This time of year, with the garden starting to produce with abandon, I am not so conservative with my vegetables.
You’ll note that I discard the chard trimmings rather than using them or cautioning you to save them.
I do the same with zucchini…. I don’t worry if I only use the 10 best slices.
One can only be so frugal – and it will end up on the compost one way or another.
I use a large skillet for blanching the big leaves. If I am doing more than 6 leaves I do a few at a time otherwise they tend to get too soft. I want to be able to roll them without tearing them.
Chard Leaves Stuffed with Sausage and Herbs
Total time: 35 minutes
- 6 medium – large chard leaves
- 2oz (60gr) sausage, casing removed
- 2 shallots, finely chopped
- 2 tsp olive oil
- 3 tbs fresh oregano leaves
- 2 tbs fresh, snipped chives
- 2 tbs fresh, snipped garlic chives
- 3 tbs Parmesan, shredded
- 3 tbs pesto rosso
- 3 tbs ricotta
- Blanch the chard leaves in boiling water for 20 seconds.
- Remove and refresh in cold water, separating the leaves from each other. Drain well.
- Cut the stem out by slicing on either side of the stem, about half way up the chard leaf. Discard stems.
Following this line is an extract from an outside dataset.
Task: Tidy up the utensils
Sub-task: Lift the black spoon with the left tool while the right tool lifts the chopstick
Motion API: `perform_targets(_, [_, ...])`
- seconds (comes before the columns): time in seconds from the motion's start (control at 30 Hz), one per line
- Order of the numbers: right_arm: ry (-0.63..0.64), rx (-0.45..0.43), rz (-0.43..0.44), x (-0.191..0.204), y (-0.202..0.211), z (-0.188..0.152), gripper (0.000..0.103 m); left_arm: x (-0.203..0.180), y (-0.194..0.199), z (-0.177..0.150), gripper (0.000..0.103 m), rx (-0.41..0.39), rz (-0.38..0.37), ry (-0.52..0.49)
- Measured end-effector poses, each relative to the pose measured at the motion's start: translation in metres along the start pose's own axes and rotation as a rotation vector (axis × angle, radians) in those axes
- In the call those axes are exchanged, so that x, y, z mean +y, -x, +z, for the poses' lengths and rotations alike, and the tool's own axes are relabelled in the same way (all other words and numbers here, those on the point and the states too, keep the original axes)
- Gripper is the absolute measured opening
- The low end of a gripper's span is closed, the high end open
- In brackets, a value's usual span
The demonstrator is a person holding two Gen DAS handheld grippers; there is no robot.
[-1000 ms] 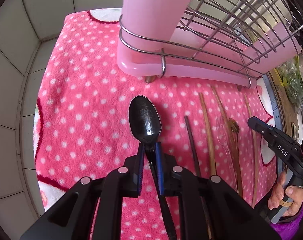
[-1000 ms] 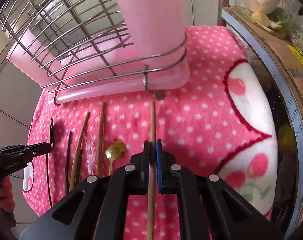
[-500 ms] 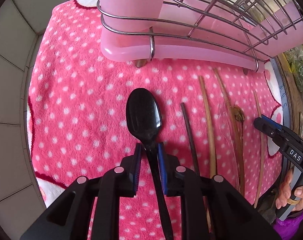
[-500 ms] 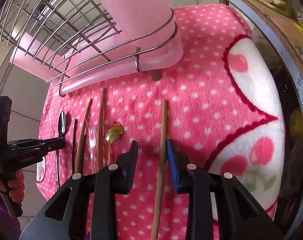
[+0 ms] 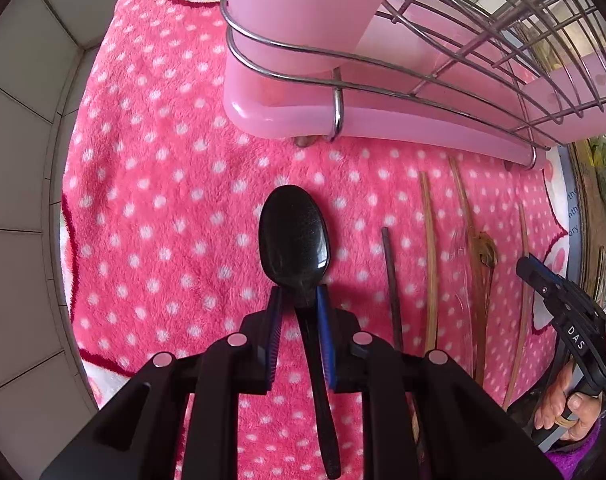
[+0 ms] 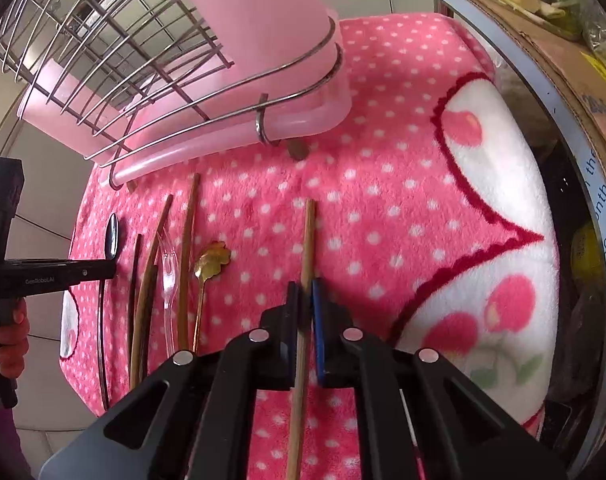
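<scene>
A black spoon (image 5: 293, 236) lies bowl-up on the pink dotted cloth (image 5: 163, 200), in front of the pink drainer. My left gripper (image 5: 299, 296) points down over its neck. The pads stand slightly apart, with a sliver of cloth showing on the left side, so it is open around the handle. In the right wrist view the same spoon (image 6: 112, 236) sits at the far left by the left gripper (image 6: 103, 270). My right gripper (image 6: 303, 286) is closing tight on a wooden chopstick (image 6: 309, 232), whose tip points toward the drainer.
A pink drainer tray (image 5: 295, 120) with a wire rack (image 5: 483, 60) fills the back. Between the grippers lie a dark chopstick (image 6: 135, 280), wooden chopsticks (image 6: 187, 240), a clear fork (image 6: 168, 280) and a gold spoon (image 6: 213, 260). A cardboard box (image 6: 563, 60) is at the right, and tiles (image 5: 23, 160) at the left.
The right gripper opened around the chopstick half a second ago and has shut on it again. The left gripper's pads have spread a little around the spoon's neck, and the hand has shifted slightly.
</scene>
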State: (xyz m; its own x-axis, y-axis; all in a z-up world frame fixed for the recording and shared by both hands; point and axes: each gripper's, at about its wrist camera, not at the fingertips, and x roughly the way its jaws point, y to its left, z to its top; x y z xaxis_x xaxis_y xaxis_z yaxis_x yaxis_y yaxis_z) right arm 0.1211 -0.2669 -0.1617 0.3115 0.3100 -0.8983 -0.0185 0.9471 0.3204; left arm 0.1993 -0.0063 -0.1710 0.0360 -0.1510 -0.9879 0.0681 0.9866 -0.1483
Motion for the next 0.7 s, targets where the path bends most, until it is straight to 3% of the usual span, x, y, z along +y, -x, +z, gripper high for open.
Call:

- Sauté sausage and shallots until sausage is cooked through, breaking it up as it browns. Drain if needed.
- Combine sausage, shallots, herbs and Parmesan.
- Place 1/6 of the mixture on each leaf, about 2 inches from the tip.
- Roll the end of the leaf over, then roll the whole bundle over once more.
- Tuck the sides of the leaf in and do one more complete roll, making a neat bundle. Trim any excess, discard.
- Put chard bundles into a skillet, add 1/4 inch of water, cover and simmer for 6 – 8 minutes. They don’t need to cook, just warm through.
- Combine pesto rosso and ricotta.
- Spoon sauce onto 2 plates, add stuffed chard leaves and serve
I apparently started the Clean Eating fad.and didn’t even realize it.
And I certainly haven’t gotten the credit.
Maybe the problem is I just called it….
Well, I didn’t call it anything. It’s just cooking and eating fresh food.
I mean, I’ve been doing it all my life. My mother did it before me and her mother before her and so on.
How can something so simple become a new diet fad?
And I’m not even sure what the name means…..
I thought that, by definition, clean is the opposite of dirty. I couldn’t imagine that anyone living in the land of bacterial wipes and hand sanitizers could possibly eat food that wasn’t immaculate.
Unlike me, for example, who picks plums off the tree, gives them a cursory inspection for critters and pops them in my mouth.
But I still don’t consider that ‘dirty eating’.
Anyway, if the food was already clean, what’s all the fuss about?
Rather seems like people are just going back to the basics…..
I just wish I had come up with a name.
There’s a distinct possibility that I’m developing curmudgeon-like opinions.
I’ll just put my clean salad in a Mason jar, take a bazillion photos of every teeny-tiny step and go sit on the back bench. (That’s where all the good wine and best people are….. Join me?)